- ABOUT THIS EXERCISE -
Retype nothing but the lines from the start of the material up to and including the line with "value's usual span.". Pictures don't belong in the copy.
..........
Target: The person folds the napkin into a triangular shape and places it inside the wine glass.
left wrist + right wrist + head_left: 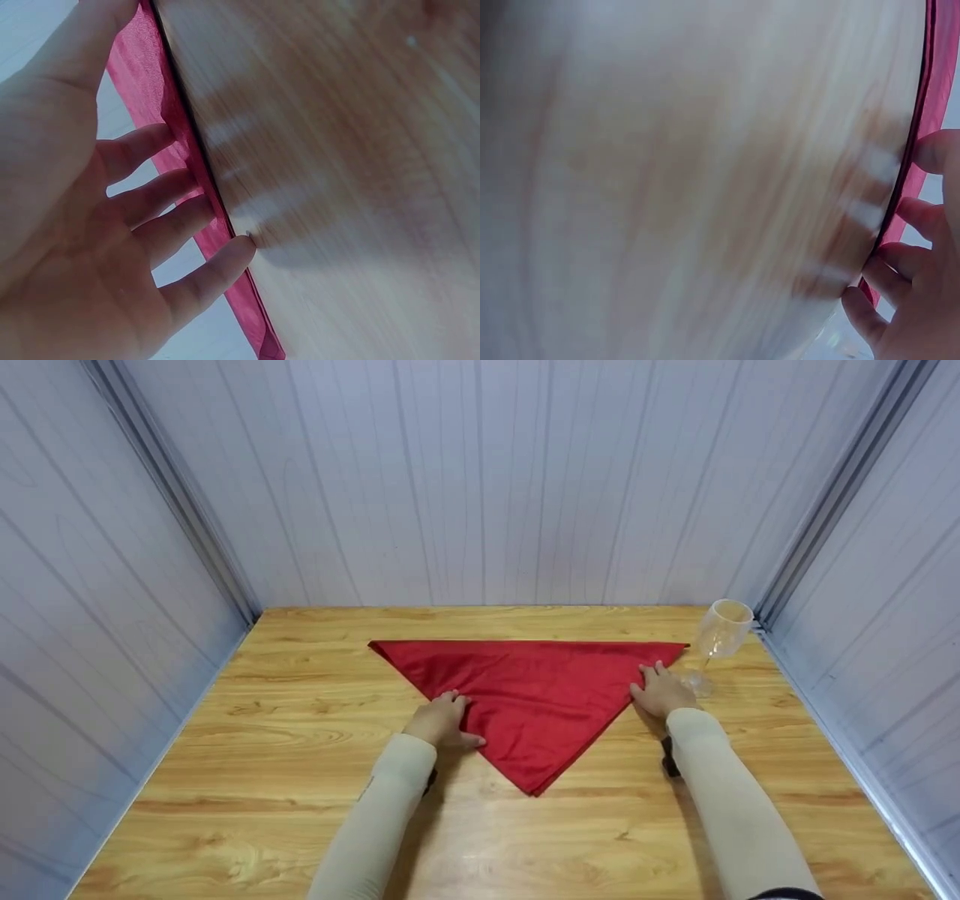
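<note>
A red cloth (532, 690), folded into a triangle, lies flat on the wooden table with its long edge at the back and its point toward me. My left hand (442, 721) rests at the cloth's left slanting edge, fingertips on the fabric. In the left wrist view those fingers (206, 281) are spread and fairly straight along the edge. At the right slanting edge, near the right corner, my right hand (661, 690) touches the cloth. Its fingers (889, 281) also lie spread along the border in the right wrist view, pinching nothing visible.
A clear stemmed wine glass (721, 631) stands upright at the back right, close beyond my right hand and the cloth's right corner. Pale panel walls (480, 480) enclose the wooden table (285, 780) at the back and both sides.
</note>
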A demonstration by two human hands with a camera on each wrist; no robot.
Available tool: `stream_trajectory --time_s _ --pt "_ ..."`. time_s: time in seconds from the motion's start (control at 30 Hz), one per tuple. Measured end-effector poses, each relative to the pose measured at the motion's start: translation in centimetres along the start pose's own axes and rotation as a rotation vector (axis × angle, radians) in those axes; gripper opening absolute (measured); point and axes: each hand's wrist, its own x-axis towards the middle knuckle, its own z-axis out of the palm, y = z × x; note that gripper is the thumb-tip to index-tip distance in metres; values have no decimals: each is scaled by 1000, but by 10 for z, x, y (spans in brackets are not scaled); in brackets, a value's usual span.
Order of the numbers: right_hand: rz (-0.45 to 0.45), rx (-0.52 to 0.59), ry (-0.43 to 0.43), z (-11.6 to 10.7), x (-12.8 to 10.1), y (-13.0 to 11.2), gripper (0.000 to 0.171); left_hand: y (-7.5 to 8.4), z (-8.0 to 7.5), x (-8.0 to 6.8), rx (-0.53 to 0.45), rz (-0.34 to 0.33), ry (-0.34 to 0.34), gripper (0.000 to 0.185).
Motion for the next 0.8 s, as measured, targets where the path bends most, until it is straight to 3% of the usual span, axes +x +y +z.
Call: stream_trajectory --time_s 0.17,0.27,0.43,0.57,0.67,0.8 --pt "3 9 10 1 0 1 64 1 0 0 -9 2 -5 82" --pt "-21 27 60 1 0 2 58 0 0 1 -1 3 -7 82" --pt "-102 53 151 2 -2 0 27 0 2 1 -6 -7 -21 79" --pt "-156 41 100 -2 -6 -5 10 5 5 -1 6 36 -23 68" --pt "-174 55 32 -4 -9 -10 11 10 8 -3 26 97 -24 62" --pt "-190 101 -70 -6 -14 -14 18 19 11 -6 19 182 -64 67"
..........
- REPLY TO THE EXERCISE -
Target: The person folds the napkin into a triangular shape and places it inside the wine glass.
left wrist + right wrist + head_left: 
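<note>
A red cloth (532, 690), folded into a triangle, lies flat on the wooden table with its long edge at the back and its point toward me. My left hand (442, 721) rests at the cloth's left slanting edge, fingertips on the fabric. In the left wrist view those fingers (206, 281) are spread and fairly straight along the edge. At the right slanting edge, near the right corner, my right hand (661, 690) touches the cloth. Its fingers (889, 281) also lie spread along the border in the right wrist view, pinching nothing visible.
A clear stemmed wine glass (721, 631) stands upright at the back right, close beyond my right hand and the cloth's right corner. Pale panel walls (480, 480) enclose the wooden table (285, 780) at the back and both sides.
</note>
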A demonstration by two human hands with a camera on each wrist; no robot.
Available tool: `stream_trajectory --time_s _ --pt "_ ..."`. time_s: time in seconds from the motion's start (control at 30 Hz), one per tuple. Measured end-effector poses, each relative to the pose measured at the motion's start: translation in centimetres along the start pose's own axes and rotation as a rotation vector (axis × angle, radians) in those axes; gripper opening absolute (measured); point and axes: each hand's wrist, its own x-axis towards the middle knuckle, its own z-axis out of the palm, y = z × x; note that gripper is the thumb-tip to index-tip distance in metres; values have no decimals: each is scaled by 1000, but by 10 for z, x, y (spans in brackets are not scaled); in brackets, a value's usual span.

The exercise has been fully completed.